Sally Hayden and Claire Keegan have won this year’s Orwell Prizes for Political Writing and Political Fiction with books tackling "awful truths" at the heart of society.

Hayden received the £3,000 Prize for Political Writing with My Fourth Time, We Drowned: Seeking Refuge on the World’s Deadliest Migration Route, an "extraordinary" investigation of the migrants risking their lives to travel from North Africa into Europe.

My Fourth Time, We Drowned

The book reveals a system of incarceration and abuse, as people are exploited by smugglers and detained indefinitely in camps, and sheds lights on the complicity of the EU and United Nations via their policies. Central to her reporting is the experience and testimony of refugees.

"Hayden’s reporting is an extraordinary exploration of a modern reality using modern means: truly a book of our times," the judges said. "While many people seeking refuge from the terrible logics of repression, war and poverty cannot easily cross frontiers, phone and Facebook messages can. They allow contact with home but are also the means by which ransoms are gruesomely demanded by traffickers. 

"But they are also the way in which Hayden explores the lives of people stuck under the control of traffickers, militias, the UN, and lets them speak to us as full human beings: hungry, ill, and often doomed in their quest for safety. She gets the terrible truth out to a world that has been far too indifferent."
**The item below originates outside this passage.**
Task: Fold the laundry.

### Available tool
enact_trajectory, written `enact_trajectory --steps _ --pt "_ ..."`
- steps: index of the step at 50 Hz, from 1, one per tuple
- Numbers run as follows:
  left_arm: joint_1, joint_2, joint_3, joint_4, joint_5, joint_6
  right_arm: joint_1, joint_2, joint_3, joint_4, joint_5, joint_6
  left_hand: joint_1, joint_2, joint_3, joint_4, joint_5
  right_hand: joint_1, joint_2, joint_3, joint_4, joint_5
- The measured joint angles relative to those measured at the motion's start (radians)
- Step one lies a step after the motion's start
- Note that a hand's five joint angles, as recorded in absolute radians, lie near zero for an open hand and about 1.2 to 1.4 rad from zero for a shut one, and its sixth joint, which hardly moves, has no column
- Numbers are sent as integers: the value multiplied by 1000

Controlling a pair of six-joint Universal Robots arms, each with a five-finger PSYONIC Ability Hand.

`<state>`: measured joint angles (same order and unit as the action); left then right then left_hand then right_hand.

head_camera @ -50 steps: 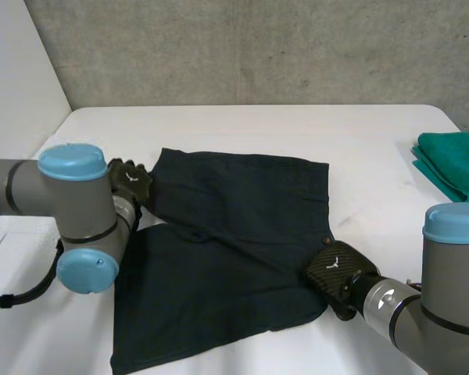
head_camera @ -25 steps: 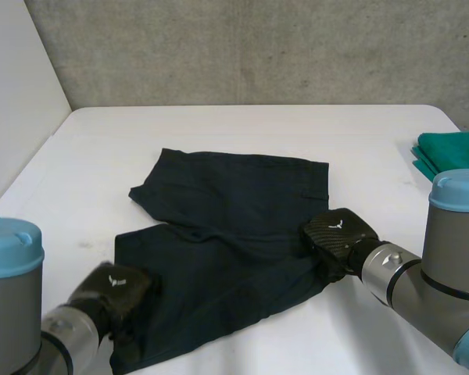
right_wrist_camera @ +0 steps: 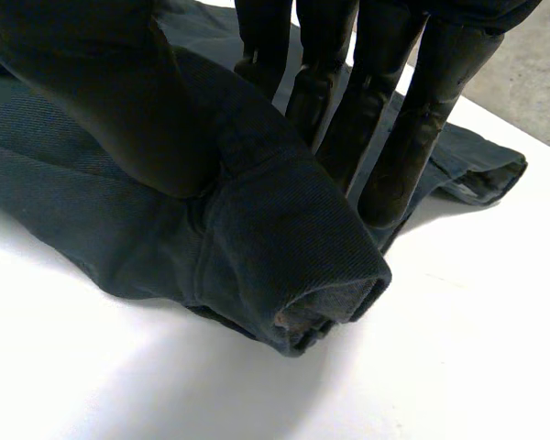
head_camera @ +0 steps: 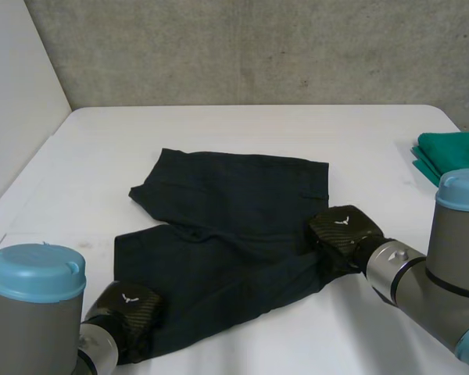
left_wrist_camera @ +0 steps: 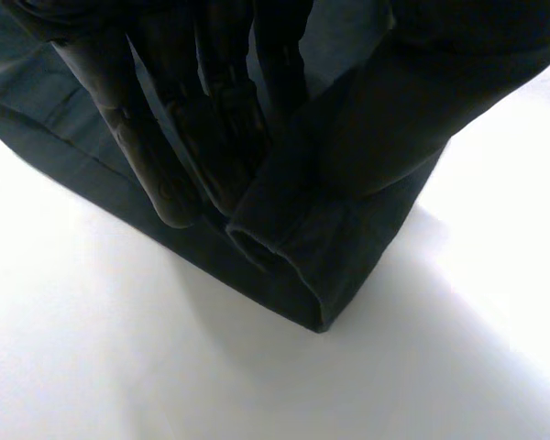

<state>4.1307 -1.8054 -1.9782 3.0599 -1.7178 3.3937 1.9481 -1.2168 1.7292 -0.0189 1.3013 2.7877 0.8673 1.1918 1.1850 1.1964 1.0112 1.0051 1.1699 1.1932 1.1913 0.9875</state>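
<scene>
Dark navy shorts (head_camera: 234, 226) lie spread on the white table (head_camera: 242, 133), partly folded over themselves. My left hand (head_camera: 129, 308) sits at the near left corner of the shorts. In the left wrist view its fingers (left_wrist_camera: 174, 147) and thumb pinch a fold of the hem (left_wrist_camera: 348, 229). My right hand (head_camera: 342, 234) is at the right edge of the shorts, near the waistband corner. Its thumb (right_wrist_camera: 101, 92) and fingers (right_wrist_camera: 385, 119) clamp a rolled fold of the cloth (right_wrist_camera: 284, 247) slightly off the table.
A folded green cloth (head_camera: 453, 160) lies at the table's right edge. A concrete wall (head_camera: 242, 47) stands behind the table. White table surface lies bare beyond the shorts and to the left.
My left hand moved from the shorts' far left side to the near left corner and closed on the hem. My right hand shifted slightly away along the right edge, still gripping.
</scene>
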Motion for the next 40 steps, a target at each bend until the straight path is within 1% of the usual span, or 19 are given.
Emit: enact_trajectory --steps 4,5,7,9,11,12,14,16,18,19,21,23,26,29,31,32,35,36,40 --pt "-19 42 19 3 -36 4 -7 -18 -3 11 0 -8 0 2 1 0 0 0 0 0 0 0" --pt "-25 81 30 1 -49 8 -10 -40 -5 24 0 -18 0 2 1 0 0 0 0 0 0 0" --pt "-28 102 34 -2 -53 11 -11 -49 -6 32 0 -23 0 2 2 0 0 0 0 0 0 0" --pt "-34 190 53 -26 -63 33 -14 -108 -9 114 -8 -92 0 3 3 0 0 0 0 0 0 0" --pt "-36 212 58 -36 -64 41 -15 -124 -10 145 -11 -120 0 3 3 0 0 0 0 0 0 0" --pt "-39 261 67 -74 -64 67 -19 -161 -13 223 -17 -195 0 4 3 0 0 0 0 0 0 0" --pt "-44 298 73 -121 -60 100 -27 -202 -13 324 -22 -296 0 4 3 0 0 0 0 0 0 0" --pt "-57 332 76 -203 -47 155 -48 -254 -7 468 -24 -445 0 4 3 0 0 0 0 0 0 0" --pt "-68 344 75 -253 -35 189 -59 -272 -2 526 -24 -508 0 4 3 0 0 0 0 0 0 0" --pt "-79 350 73 -298 -21 221 -84 -299 7 613 -25 -607 0 4 3 0 0 0 0 0 0 0" --pt "-90 353 72 -340 -3 256 -113 -319 13 677 -27 -690 0 4 4 1 0 0 0 0 0 0" --pt "-96 348 75 -354 13 279 -137 -327 15 705 -30 -735 0 4 4 2 0 0 0 0 0 0" --pt "-97 329 84 -335 24 295 -159 -320 12 697 -34 -745 0 5 4 4 0 0 0 0 0 0" --pt "-94 251 114 -241 29 300 -162 -259 -1 625 -35 -685 6 -7 0 -3 -5 0 0 0 0 0" --pt "-94 251 114 -241 29 300 -162 -259 -1 625 -35 -685 6 -7 0 -3 -5 0 0 0 0 0" --pt "-96 172 132 -163 25 290 -142 -183 -18 548 -30 -609 -256 -294 -291 -297 -293 0 0 0 0 0" --pt "-98 146 136 -140 23 282 -131 -153 -25 518 -26 -578 -256 -294 -291 -297 -293 0 0 0 0 0" --pt "-105 104 140 -109 17 247 -114 -114 -37 471 -18 -528 -508 -806 -793 -812 -801 0 0 0 0 0" --pt "-110 79 140 -100 14 146 -102 -88 -44 410 -2 -468 -491 -807 -800 -819 -807 0 0 0 0 0"
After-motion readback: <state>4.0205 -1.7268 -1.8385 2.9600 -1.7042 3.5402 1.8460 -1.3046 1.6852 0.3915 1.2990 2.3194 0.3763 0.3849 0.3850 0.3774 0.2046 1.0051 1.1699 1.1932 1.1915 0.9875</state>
Keegan’s novel Small Things Like These won the fiction prize, and also receives £3,000. The novel takes the reader to an Irish town in the weeks leading up to the Christmas of 1985, and into the life of Bill Furlong, a coal and timber merchant confronted with an ethical dilemma that has lain dormant in the town for years.

Small Things Like These

"The focus of this novella is close, precise and unwavering: a beautifully written evocation of Ireland in the 1980s, precisely rendered; of a good man and his ordinary life; and of the decision he makes that unlocks major, present questions about social care, women’s lives and collective morality," the judges said. "The very tightness of focus, and Keegan’s marvellous control of her instrument as a writer, makes for a story at once intensely particular and powerfully resonant."

The prizes were awarded at a ceremony at Conway Hall in central London on 14th July. Both winners have been invited to take part in events with the Orwell Foundation in the autumn.
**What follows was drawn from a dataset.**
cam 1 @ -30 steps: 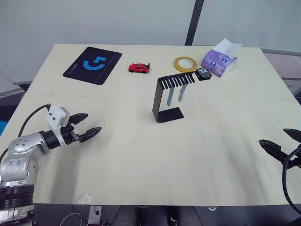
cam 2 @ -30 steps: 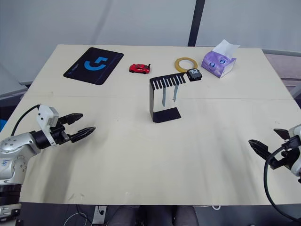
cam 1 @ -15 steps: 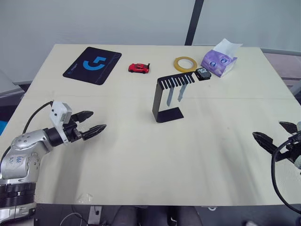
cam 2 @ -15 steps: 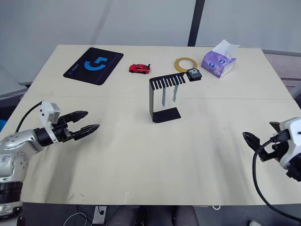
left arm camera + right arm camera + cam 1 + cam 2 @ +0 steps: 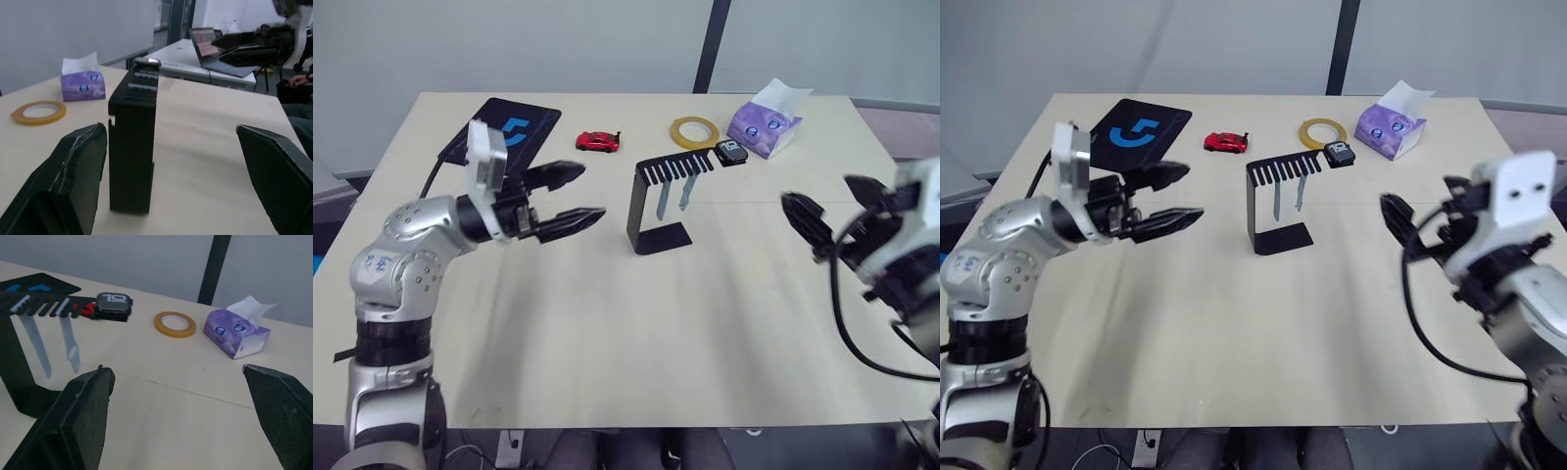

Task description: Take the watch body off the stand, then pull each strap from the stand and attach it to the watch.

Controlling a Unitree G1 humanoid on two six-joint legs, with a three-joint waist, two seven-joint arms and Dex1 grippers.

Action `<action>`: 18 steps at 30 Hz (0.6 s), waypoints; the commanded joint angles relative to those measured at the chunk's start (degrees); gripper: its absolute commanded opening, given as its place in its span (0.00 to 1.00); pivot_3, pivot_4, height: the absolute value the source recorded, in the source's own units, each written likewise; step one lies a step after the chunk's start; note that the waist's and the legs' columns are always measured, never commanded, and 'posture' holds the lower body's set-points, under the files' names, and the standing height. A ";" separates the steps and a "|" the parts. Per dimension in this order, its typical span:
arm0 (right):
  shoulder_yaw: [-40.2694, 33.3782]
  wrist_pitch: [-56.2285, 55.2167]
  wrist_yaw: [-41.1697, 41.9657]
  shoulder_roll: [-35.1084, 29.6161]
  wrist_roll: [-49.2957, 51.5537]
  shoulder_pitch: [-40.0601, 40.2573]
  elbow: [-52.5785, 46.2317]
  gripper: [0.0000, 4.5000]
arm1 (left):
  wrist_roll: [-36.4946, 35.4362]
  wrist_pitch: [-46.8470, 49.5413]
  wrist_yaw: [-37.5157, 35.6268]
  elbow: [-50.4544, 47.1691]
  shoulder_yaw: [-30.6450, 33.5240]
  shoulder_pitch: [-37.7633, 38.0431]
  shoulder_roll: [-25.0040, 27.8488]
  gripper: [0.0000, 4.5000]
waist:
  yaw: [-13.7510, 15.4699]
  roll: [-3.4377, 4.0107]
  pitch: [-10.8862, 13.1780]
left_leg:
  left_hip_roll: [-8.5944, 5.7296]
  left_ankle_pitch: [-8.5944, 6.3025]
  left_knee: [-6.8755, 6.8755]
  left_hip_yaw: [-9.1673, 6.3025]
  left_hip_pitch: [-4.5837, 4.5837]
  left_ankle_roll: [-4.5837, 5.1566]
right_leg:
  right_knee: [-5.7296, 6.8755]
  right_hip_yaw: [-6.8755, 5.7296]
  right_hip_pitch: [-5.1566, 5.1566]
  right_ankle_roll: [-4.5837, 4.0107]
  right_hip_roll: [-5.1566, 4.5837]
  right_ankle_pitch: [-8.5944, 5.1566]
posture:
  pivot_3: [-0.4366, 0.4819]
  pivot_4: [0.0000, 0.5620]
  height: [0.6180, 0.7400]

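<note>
Black bent-metal stand (image 5: 661, 201) sits upright mid-table on the pale table (image 5: 636, 333), flat base down, comb-like slotted arm on top. Watch body (image 5: 731, 150) sits at the robot's-right end of that comb arm, screen up with light marks; in the right wrist view it reads as a dark rounded square (image 5: 113, 305) at the arm's tip. Two straps (image 5: 673, 197) hang down from the comb slots side by side, pale blue-grey, ends clear of the base; the right wrist view shows them (image 5: 38, 342) dangling, one with small holes.

Left gripper (image 5: 576, 196) is raised above the table left of the stand, fingers spread wide, holding nothing, tips aimed at the stand but well apart from it. Left wrist view looks between its fingers (image 5: 73, 171) at the stand edge-on.

Right gripper (image 5: 1420, 215) hovers to the right of the stand, fingers wide apart and empty, not touching anything. Its fingers (image 5: 83, 401) frame the stand in the right wrist view.

Behind the stand: yellow tape roll (image 5: 694, 131), purple tissue box (image 5: 763, 123) at the far right, small red toy car (image 5: 597, 141), black mouse pad (image 5: 514, 132) with blue logo at the far left, partly hidden by the left arm.
</note>
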 commanded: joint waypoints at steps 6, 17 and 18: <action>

Jean Seaton, the director of the Orwell Foundation, commented: "Both Sally Hayden and Claire Keegan have, in very different ways, written gripping stories about things that should alarm us: there are awful truths right at the heart of our societies and systems. However, in their wit, elegance and compassion, these powerful winning books also help us think about the choices we make, and how to make the future better. Orwell would be proud."